ACTION ITEM: Within the listing below, how many lines feature the word "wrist"? Reply with only that number.

BEGIN DATA SECTION

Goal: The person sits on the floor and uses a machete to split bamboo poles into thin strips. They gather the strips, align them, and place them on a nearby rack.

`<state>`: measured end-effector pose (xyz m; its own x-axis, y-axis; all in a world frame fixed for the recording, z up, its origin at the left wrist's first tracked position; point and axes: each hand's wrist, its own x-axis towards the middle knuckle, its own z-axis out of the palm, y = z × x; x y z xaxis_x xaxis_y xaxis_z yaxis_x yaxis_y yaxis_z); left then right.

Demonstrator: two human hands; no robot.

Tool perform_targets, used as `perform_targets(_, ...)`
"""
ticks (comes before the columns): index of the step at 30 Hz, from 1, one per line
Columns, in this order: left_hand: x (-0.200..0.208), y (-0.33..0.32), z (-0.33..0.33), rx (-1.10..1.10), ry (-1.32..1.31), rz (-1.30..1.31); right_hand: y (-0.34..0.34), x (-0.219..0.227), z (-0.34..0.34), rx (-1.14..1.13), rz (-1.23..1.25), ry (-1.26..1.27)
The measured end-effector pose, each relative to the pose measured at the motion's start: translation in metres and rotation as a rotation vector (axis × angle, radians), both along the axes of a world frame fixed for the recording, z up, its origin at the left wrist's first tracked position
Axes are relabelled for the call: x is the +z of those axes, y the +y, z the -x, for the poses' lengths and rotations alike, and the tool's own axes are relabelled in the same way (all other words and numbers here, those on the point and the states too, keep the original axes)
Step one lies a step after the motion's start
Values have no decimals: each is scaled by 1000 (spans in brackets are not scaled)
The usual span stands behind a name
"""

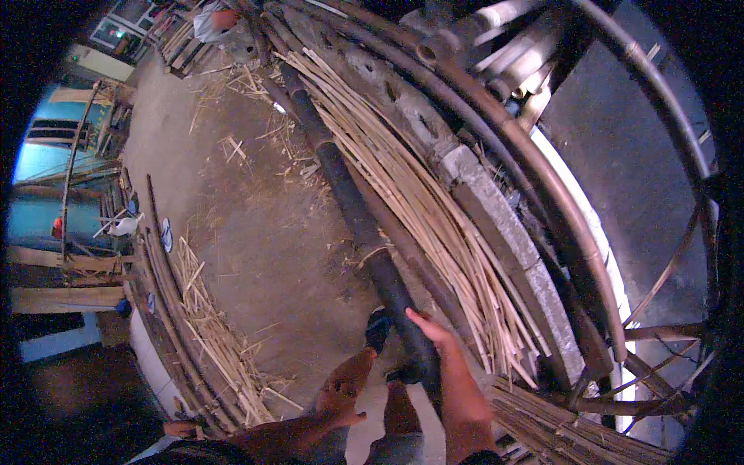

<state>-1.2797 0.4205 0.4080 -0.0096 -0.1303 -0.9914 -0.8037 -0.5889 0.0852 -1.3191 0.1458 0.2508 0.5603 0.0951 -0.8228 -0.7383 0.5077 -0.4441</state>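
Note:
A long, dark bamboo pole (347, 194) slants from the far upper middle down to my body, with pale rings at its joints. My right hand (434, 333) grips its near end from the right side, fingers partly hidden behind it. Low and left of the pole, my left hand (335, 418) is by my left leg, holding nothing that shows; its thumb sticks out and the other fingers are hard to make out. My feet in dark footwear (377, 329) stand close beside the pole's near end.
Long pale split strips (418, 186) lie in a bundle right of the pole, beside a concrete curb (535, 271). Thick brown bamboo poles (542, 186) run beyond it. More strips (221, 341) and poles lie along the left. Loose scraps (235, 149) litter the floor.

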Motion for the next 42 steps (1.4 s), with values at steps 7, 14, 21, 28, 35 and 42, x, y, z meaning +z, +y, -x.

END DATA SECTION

EXPECTED ANSWER: 2